Ohne Change keine Kundenzentrierung
Da Kundinnen und Kunden sich online informieren, dann aber auch noch in die Filiale kommen, um eine Beratung zu bekommen, da sie die Servicehotline anrufen, um eine Frage zu stellen, ist das Thema Omnichannel essenziell. «Wir wollen eine höhere Kundenbindung durch Personalisierung», sagt Pierre Wenger. «Das bedeutet, den Kunden oder die Kundin besser verstehen und begleiten – konkret: keine Dinge anbieten, die er oder sie nicht haben will. Wichtiger ist das noch im Service: Mit wem hat man bereits gesprochen, welche Interaktionen gab es, um das Anliegen zu bearbeiten? Um ein Bewusstsein für solche Fragen innerhalb der Belegschaft zu stärken, sind neue Denkweisen wichtig.» Für die Mitarbeitenden wurde eine einfache Losung ausgegeben: Der Award für besten Support von einer Fachzeitschrift solle demnächst Interdiscount zugesprochen werden. Doch zunächst müssen die Mitarbeitenden überhaupt befähigt werden, ein Kundenanliegen schnell und reibungslos zu erledigen. «Sie brauchen Entscheidungsfreiheit. Das ist aber ein Lernprozess. Im ersten Jahr, in dem wir jedem ein Budget für Ersatzzahlungen zur Verfügung gestellt hatten, wurden nur zehn Prozent genutzt. Erst langsam beginnen die Kundenberater und -beraterinnen ihre Spielräume auch zu nutzen.»
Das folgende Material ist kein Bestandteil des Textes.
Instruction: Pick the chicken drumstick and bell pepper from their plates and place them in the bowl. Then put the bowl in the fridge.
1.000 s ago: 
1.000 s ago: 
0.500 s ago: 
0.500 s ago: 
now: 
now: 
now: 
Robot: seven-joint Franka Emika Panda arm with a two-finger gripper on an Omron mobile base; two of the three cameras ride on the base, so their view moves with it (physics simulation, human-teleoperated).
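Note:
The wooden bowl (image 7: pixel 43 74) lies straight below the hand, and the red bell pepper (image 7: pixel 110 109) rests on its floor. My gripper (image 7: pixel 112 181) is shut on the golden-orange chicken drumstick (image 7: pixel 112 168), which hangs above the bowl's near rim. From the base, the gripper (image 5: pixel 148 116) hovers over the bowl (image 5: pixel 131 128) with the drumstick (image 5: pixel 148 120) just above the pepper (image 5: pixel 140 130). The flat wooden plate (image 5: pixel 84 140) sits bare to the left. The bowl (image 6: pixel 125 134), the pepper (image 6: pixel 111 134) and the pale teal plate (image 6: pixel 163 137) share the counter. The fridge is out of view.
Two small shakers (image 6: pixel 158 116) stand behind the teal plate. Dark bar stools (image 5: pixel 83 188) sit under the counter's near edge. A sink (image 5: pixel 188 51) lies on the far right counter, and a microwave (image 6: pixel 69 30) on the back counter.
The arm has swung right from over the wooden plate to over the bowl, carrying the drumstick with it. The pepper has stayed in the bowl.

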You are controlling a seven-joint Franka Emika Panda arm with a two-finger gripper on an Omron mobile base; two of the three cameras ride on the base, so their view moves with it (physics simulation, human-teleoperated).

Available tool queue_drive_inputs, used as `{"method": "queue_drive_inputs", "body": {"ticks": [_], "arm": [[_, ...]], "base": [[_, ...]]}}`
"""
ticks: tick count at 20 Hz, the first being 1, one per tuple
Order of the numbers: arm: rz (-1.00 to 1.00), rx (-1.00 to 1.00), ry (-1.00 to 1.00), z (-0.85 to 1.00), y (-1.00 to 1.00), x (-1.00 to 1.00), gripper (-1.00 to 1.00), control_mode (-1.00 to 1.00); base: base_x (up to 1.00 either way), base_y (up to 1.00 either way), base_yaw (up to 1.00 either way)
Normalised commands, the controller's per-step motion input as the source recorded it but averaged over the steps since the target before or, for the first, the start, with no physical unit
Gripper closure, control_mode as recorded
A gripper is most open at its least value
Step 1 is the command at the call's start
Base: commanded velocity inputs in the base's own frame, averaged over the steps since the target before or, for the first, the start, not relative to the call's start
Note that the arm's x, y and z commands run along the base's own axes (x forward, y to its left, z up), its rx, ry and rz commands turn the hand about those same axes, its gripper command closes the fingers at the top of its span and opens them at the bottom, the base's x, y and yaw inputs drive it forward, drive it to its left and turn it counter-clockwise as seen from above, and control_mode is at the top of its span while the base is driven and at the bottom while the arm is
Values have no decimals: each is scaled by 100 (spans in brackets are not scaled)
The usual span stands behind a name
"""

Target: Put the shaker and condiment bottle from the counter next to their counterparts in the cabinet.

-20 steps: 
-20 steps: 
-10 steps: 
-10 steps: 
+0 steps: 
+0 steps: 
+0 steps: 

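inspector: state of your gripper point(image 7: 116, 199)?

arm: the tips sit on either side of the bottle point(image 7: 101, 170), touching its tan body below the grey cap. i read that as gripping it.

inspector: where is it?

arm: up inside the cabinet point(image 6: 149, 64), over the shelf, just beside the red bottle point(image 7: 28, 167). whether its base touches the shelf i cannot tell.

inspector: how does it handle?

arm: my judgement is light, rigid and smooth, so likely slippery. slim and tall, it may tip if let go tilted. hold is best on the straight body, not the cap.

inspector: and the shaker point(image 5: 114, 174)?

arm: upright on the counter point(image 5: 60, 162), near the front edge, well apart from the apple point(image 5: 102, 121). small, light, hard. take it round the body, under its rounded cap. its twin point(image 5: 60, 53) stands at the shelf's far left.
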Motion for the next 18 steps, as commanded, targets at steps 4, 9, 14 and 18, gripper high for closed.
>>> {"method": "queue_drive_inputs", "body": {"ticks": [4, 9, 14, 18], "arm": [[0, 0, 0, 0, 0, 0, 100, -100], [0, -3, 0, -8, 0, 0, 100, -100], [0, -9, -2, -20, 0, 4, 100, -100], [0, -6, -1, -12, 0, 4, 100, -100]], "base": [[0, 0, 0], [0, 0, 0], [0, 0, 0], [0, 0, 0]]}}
Schnittstellen und Prozesse
Mehr über den Kunden wissen, den Onlineshop individualisieren und ein einzigartiges Service-Angebot machen (das Mobiltelefon oder den Computer vorkonfigurieren zum Beispiel): So will sich Interdiscount im Markt behaupten. «Wir haben eine physische Infrastruktur, die das ermöglicht», sagt der CEO. «Aber im Handel hatte man bisher kaum eine eigene dedizierte Service Strategie. Deshalb haben wir mit Hilfe von Forward die Kundenschnittstellen und Serviceprozesse angeschaut.» Um den 1200 Verkaufsberatern schnell alle relevanten Informationen zu jedem einzelnen Ratsuchenden zur Verfügung zu stellen, braucht es digitale Plattformen. Um den Mitarbeitenden mehr Zeit für die Beratung der Kundschaft zu verschaffen, braucht es eine höhere Selfservice-Quote bei Standardbedürfnissen. Die Value Irritant Matrix zeigt, welche Interaktionen die höchste Wertschöpfung bieten und welche auch automatisiert erledigt werden können. (Die Hälfte aller Kundenanfrage bezieht sich noch auf die einfache Frage, wann bestellte Ware geliefert wird.) «Bei 1,5 Millionen Kundenkontakten pro Jahr muss es auch einen automatischen Service geben.»
Viele Handlungsfelder stetig optimieren
Für die nächsten fünf Jahre hat sich Interdiscount viel vorgenommen: die Tools und Prozesse überprüfen, den Service am Point of Sale verbessern, die Mitarbeitenden befähigen und den Selfservice durch die Kundinnen und Kunden fördern, ohne den persönlichen Kontakt zu vernachlässigen. «Wesentliche Bausteine werden bis 2023 beisammen sein», sagt Pierre Wenger, «aber fertig ist es nie.»